In 1920 he gave his support to the Leghe Bianche, a union movement with Christian leanings, thus displaying himself as the bishop of the poor, the labourers and the peasants. At Trevisio, in 1920, he founded the episcopal college "Pio X" to give to the young a Christian formation.
Without ever abandoning his position or responsibilities, he faced with courage the challenge of the Great War 1915-1918, reaching out to, and encouraging citizens, refugees, soldiers, the wounded, priests, etc. On 27 April 1917 he made a vow to build a temple in honour of the Virgin Auxiliatrix. Hailed as "the Bishop of Piave and of Montello," he was awarded with the war decoration "Cross of Merit."
After the war he went through his diocese to encourage all to reconstruct the 47 churches left destroyed, to appease souls, to awaken all to Christian life, and to save with fearless interventions his faithful from anti-Christian and subversive ideologies. The bishops of the Veneto region considered him as their "Patriarch of the campaign," adviser, noted theologian and tireless apostle. In October 1923, Pius XI acknowledged the "great services" given to him by Longhin, saying, "He has worked so much for the Church."
In 1923 he was apostolic administrator of the diocese of Padova. In 1927-28 he was visitator and administrator apostolic of the archdiocese of Udine. On 4 October was nominated archbishop titular of Patrasso. In 1929, on the occasion of the 25th year of the episcopate of Longhin, the Servant of God, Pietro Cardinal La Fontaine wrote: "With joy and edification I see in him a copy of the Good Shepherd in the Gospel, very, very true to the original."

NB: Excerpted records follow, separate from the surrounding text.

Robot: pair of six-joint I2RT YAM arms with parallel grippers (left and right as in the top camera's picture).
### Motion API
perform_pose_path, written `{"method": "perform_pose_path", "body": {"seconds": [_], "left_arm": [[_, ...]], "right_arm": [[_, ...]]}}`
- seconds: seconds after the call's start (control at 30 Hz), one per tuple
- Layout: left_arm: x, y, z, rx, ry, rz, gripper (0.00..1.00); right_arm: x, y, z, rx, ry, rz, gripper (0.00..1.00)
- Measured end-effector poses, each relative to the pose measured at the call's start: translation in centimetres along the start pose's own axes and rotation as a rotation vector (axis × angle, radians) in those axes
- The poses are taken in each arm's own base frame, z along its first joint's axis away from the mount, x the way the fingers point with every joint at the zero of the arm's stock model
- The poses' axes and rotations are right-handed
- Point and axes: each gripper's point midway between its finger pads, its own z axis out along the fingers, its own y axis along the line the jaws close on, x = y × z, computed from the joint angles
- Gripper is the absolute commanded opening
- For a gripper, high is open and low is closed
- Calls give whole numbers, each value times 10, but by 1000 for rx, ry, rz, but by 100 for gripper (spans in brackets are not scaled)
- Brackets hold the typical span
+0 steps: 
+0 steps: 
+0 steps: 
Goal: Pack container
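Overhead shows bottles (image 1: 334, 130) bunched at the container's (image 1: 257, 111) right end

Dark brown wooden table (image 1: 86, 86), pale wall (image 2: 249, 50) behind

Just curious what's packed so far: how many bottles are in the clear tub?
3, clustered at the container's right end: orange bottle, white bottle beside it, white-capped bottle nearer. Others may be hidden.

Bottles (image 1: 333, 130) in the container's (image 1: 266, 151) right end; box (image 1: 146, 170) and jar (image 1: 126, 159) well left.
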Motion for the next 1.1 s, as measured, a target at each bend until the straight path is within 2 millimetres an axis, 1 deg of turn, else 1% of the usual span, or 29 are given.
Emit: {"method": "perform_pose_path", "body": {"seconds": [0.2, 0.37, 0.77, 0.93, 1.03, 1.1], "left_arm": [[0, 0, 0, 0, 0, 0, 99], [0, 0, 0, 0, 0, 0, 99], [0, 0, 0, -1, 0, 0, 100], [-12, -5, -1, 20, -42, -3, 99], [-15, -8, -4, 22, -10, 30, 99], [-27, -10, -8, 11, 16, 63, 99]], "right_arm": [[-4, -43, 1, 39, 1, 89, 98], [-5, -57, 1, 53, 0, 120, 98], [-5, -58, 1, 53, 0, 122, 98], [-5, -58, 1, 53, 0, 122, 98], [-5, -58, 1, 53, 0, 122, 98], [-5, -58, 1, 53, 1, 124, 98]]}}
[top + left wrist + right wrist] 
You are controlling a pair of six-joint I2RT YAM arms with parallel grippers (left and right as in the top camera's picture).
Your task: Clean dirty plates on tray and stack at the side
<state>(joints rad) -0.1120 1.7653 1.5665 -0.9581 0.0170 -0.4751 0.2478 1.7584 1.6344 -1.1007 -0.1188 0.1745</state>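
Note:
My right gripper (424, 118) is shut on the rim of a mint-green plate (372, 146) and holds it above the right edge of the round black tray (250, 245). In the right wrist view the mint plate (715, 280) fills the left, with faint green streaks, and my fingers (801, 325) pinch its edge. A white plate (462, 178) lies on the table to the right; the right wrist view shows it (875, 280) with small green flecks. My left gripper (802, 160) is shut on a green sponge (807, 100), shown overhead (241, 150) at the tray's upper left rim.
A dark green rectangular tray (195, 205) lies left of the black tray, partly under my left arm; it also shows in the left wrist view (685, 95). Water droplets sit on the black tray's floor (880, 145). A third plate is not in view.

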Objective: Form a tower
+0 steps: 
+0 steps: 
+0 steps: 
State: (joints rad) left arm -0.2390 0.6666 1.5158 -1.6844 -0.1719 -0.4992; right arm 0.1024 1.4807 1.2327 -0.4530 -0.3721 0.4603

Struck with mishaps, on 3 October, he lived his Calvary for nine months of suffering, still saying Mass until 14 February 1936. Thereafter he received Holy Communion every day. He died on Friday, 26 June 1936. The funeral, on 30 June 1936, was impressive with everybody commenting: "He was truly a saint."
Since 5 November 1936 he has been buried in the cathedral of Treviso. At the inspection, 12-22 November 1984, the body was found "entire with tender parts and a large part mummified." The informative process took place in the diocese of Treviso from 21 April 1964 to 26 June 1967 with two Curial processes held in Padova and in Udine. The decree about the revision of the many writings is of 17 December 1971. The decree of the introduction of the cause is dated 15 December 1982. The apostolic process was done at Ttreviso from 18 June 1982 to 26 June 1985. The Positio was delivered in 1998 and the decree on the heroic virtues was promulgated on 21 December. He was beatified by John Paul II on October 20, 2002.